Drop-Dead Gorgeous

There’s some instructive irony in the fact that Sarah Palin is drop-dead gorgeous. The irony is that she would have many of us just drop dead. Intellectuals, scientists, academics, journalists, and atheists for a start. And anyone else who would cross her, challenge her, probably even just ask her a question.
The irony exists only because we are such supplicants to appearances, especially men to good-looking women. Remember in “The Maltese Falcon” when Bogie explained how his partner could only have been shot by letting a good-looking woman – bloody Mary Astor – get close enough to him without his drawing his gun.
Perhaps it is why we find such fascination in pretty celebrities getting into trouble.
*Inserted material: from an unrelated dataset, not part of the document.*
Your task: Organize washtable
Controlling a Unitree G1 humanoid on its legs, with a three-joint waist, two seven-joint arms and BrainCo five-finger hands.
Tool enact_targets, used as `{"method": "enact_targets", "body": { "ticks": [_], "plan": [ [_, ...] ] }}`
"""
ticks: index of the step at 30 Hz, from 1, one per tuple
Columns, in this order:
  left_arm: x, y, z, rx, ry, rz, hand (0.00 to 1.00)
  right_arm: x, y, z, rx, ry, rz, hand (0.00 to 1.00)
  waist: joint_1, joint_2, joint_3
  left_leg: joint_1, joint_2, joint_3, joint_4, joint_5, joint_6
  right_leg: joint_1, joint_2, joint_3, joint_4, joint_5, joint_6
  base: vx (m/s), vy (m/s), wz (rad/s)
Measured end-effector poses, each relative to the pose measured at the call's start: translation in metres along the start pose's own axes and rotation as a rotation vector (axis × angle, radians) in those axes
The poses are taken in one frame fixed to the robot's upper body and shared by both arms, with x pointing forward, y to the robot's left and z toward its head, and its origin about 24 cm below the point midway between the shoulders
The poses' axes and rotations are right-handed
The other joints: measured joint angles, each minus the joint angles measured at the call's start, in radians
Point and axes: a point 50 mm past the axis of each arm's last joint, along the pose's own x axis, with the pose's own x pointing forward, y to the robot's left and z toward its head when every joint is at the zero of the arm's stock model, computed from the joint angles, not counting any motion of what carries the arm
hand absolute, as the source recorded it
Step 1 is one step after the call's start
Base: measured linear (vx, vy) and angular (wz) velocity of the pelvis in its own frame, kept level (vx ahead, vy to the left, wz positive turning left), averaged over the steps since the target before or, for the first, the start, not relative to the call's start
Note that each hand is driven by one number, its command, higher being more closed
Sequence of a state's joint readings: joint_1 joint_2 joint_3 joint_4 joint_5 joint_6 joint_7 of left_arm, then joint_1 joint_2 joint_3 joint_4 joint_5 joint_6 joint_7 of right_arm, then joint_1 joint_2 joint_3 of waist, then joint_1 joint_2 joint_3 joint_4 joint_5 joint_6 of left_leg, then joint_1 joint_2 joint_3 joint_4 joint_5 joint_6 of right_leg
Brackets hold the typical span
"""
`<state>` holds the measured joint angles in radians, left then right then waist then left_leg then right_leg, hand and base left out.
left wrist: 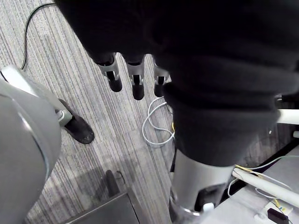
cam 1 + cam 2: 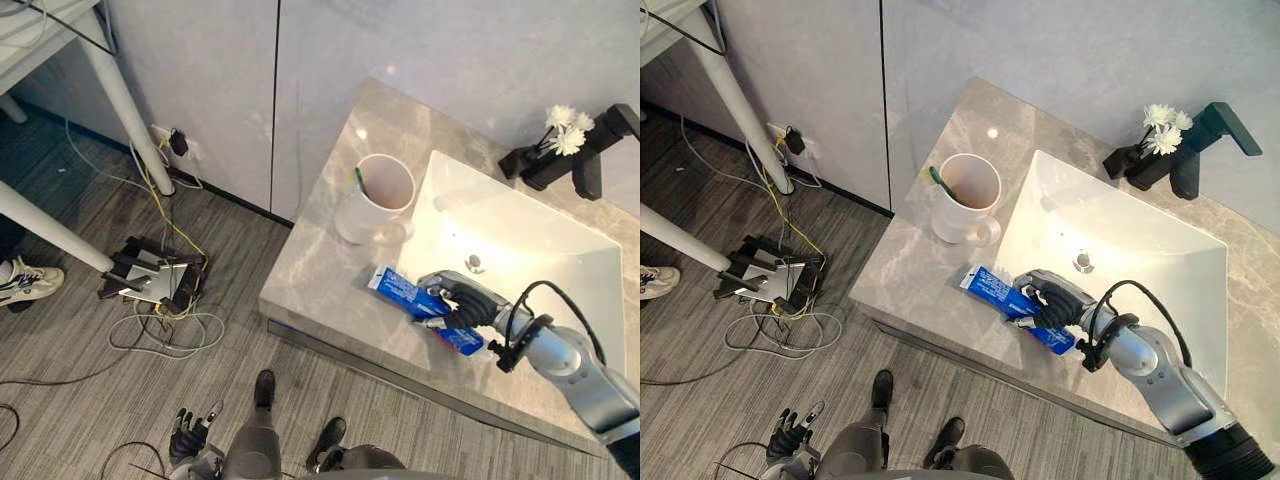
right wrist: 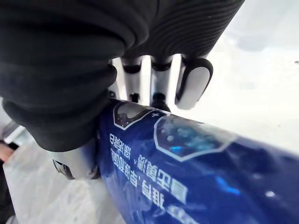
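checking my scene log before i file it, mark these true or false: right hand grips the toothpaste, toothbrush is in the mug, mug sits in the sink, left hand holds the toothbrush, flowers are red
1. The right hand grips the blue toothpaste tube: true.
2. A green toothbrush stands in the white mug: true.
3. The mug sits in the sink: false, it stands on the counter beside the sink.
4. The left hand holds the toothbrush: false, it hangs open low down, holding nothing.
5. The flowers are red: false, they are white.
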<state>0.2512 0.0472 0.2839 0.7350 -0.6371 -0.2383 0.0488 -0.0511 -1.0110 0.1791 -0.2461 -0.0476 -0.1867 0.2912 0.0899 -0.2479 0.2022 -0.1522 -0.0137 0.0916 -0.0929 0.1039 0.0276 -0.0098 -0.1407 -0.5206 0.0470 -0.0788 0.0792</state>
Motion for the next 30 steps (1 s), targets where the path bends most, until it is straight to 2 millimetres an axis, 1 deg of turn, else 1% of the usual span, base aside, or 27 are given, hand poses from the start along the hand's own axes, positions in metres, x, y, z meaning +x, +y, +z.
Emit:
{"method": "enact_targets", "body": {
  "ticks": [1, 2, 3, 4, 5, 7, 12, 14, 15, 19, 21, 23, 27, 29, 30],
  "plan": [
    [0.000, 0.002, 0.000, -0.008, 0.000, 0.009, 0.00, -0.001, -0.013, 0.001, -0.009, -0.007, -0.047, 1.00, -0.004, 0.001, 0.000, 0.009, 0.000, 0.002, 0.000, 0.000, 0.000, 0.008, 0.000, 0.001, -0.001, 0.000, 0.000, 0.00, 0.003, -0.05],
    [-0.001, 0.002, -0.001, -0.012, 0.000, 0.012, 0.00, -0.002, -0.021, 0.002, -0.019, -0.011, -0.070, 1.00, -0.007, 0.002, -0.001, 0.011, 0.000, 0.003, 0.000, 0.000, 0.000, 0.010, 0.000, 0.001, 0.000, 0.000, 0.000, -0.01, 0.008, -0.04],
    [-0.001, 0.003, -0.002, -0.021, 0.001, 0.020, 0.00, -0.003, -0.038, 0.005, -0.053, -0.020, -0.123, 1.00, -0.019, 0.004, -0.002, 0.012, 0.001, 0.007, 0.000, 0.000, 0.000, 0.010, 0.000, 0.003, -0.001, 0.000, 0.000, -0.01, 0.010, -0.05],
    [-0.002, 0.004, -0.002, -0.027, 0.000, 0.026, 0.00, -0.004, -0.045, 0.007, -0.065, -0.026, -0.148, 1.00, -0.019, 0.004, -0.002, 0.013, 0.001, 0.009, 0.000, 0.000, 0.000, 0.010, 0.000, 0.005, -0.001, 0.000, 0.000, -0.02, 0.017, -0.13],
    [-0.002, 0.006, -0.002, -0.031, -0.001, 0.033, 0.00, -0.008, -0.059, 0.009, -0.085, -0.031, -0.212, 1.00, -0.021, 0.005, -0.003, 0.017, 0.002, 0.019, 0.000, 0.000, 0.000, 0.010, 0.000, 0.013, -0.002, 0.000, 0.000, -0.02, 0.014, -0.13],
    [-0.002, 0.006, -0.002, -0.032, -0.001, 0.034, 0.00, -0.009, -0.061, 0.009, -0.093, -0.028, -0.217, 1.00, -0.022, 0.008, -0.005, 0.019, 0.002, 0.022, 0.000, 0.000, 0.000, 0.010, -0.001, 0.016, -0.002, 0.000, 0.000, -0.01, 0.012, -0.09],
    [-0.003, 0.006, -0.004, -0.037, 0.005, 0.037, 0.00, -0.011, -0.060, 0.008, -0.068, -0.027, -0.203, 1.00, -0.027, 0.030, -0.047, 0.024, 0.001, 0.026, 0.000, 0.000, 0.000, 0.016, 0.000, 0.023, -0.010, 0.000, 0.000, 0.00, 0.006, -0.02],
    [-0.004, 0.008, -0.007, -0.041, 0.013, 0.044, 0.00, -0.011, -0.061, 0.009, -0.045, -0.038, -0.207, 1.00, -0.032, 0.036, -0.063, 0.028, 0.001, 0.026, 0.000, 0.000, 0.000, 0.022, 0.000, 0.023, -0.013, 0.000, 0.000, 0.00, 0.000, 0.00],
    [-0.004, 0.010, -0.008, -0.044, 0.017, 0.052, 0.00, -0.012, -0.062, 0.010, -0.031, -0.049, -0.214, 1.00, -0.044, 0.038, -0.076, 0.028, 0.001, 0.026, 0.000, 0.000, 0.000, 0.022, 0.001, 0.023, -0.014, 0.000, 0.000, 0.00, 0.000, 0.00],
    [-0.007, 0.018, -0.015, -0.055, 0.044, 0.091, 0.00, -0.015, -0.070, 0.013, -0.013, -0.082, -0.237, 1.00, -0.056, 0.042, -0.100, 0.040, 0.003, 0.042, -0.001, 0.000, 0.000, 0.026, 0.000, 0.038, -0.014, 0.000, 0.000, -0.01, 0.013, -0.12],
    [-0.007, 0.019, -0.016, -0.056, 0.046, 0.096, 0.00, -0.017, -0.072, 0.014, -0.024, -0.080, -0.242, 1.00, -0.059, 0.044, -0.109, 0.042, 0.004, 0.046, -0.001, 0.000, 0.000, 0.026, 0.000, 0.043, -0.014, 0.000, 0.000, -0.02, 0.012, -0.10],
    [-0.008, 0.021, -0.017, -0.054, 0.051, 0.102, 0.00, -0.019, -0.078, 0.015, -0.038, -0.080, -0.263, 1.00, -0.073, 0.050, -0.125, 0.043, 0.004, 0.046, -0.001, 0.000, 0.000, 0.025, 0.001, 0.046, -0.013, 0.000, 0.000, -0.01, 0.008, -0.02],
    [-0.014, 0.030, -0.024, -0.059, 0.072, 0.134, 0.00, -0.021, -0.081, 0.014, -0.044, -0.079, -0.276, 1.00, -0.080, 0.062, -0.153, 0.049, 0.004, 0.050, -0.004, 0.000, 0.000, 0.027, 0.001, 0.054, -0.013, 0.001, 0.001, 0.00, 0.011, -0.05],
    [-0.014, 0.033, -0.022, -0.096, 0.056, 0.162, 0.00, -0.022, -0.087, 0.015, -0.054, -0.079, -0.301, 1.00, -0.079, 0.070, -0.160, 0.050, 0.004, 0.050, -0.007, 0.000, 0.000, 0.028, 0.001, 0.053, -0.014, 0.002, 0.001, 0.00, 0.000, 0.00],
    [-0.015, 0.033, -0.017, -0.160, 0.020, 0.181, 0.00, -0.023, -0.095, 0.018, -0.071, -0.093, -0.336, 1.00, -0.079, 0.078, -0.164, 0.050, 0.004, 0.050, -0.007, 0.000, 0.000, 0.029, 0.001, 0.053, -0.014, 0.003, 0.003, 0.00, 0.000, 0.00]
  ]
}}
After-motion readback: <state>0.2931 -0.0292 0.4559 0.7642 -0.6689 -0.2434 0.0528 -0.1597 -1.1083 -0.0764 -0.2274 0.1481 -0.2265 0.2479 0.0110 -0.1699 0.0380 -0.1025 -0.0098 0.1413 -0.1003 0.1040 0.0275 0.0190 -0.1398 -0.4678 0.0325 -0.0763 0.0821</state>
Consider Paris, Britney, and Anna Nicole who were marketing figures who garnered oceans of ink and years of broadcast time for shear vapidity…covered by good looks
Oh sure, women swoon for sexy men; for remarkably unhandsome men, too, those with power, like Henry Kissinger.
But back to the governor. Here is a woman who has garnered zillions of adherents, mindless in their appreciation of her, unswayed by what she represents. Sakes alive, the girl believes the Earth began only 6,000 years ago. She thinks it was her god’s idea that we should invade Iraq. And she is ready to condemn her own daughter to a marriage with hockey trash.
How is that we are so easily swayed by a pretty face? Why doesn’t it matter that her thinking is from a century or two ago? What does it say about our culture that we would even consider that she might fill the shoes of Washington, Lincoln, and Roosevelt?
It’s shocking when you think about it. And perhaps this time we might climb down from that shock and parse how we are making decisions about our leaders.
Hey guys, rethink the meaning of “If looks could kill.” Please.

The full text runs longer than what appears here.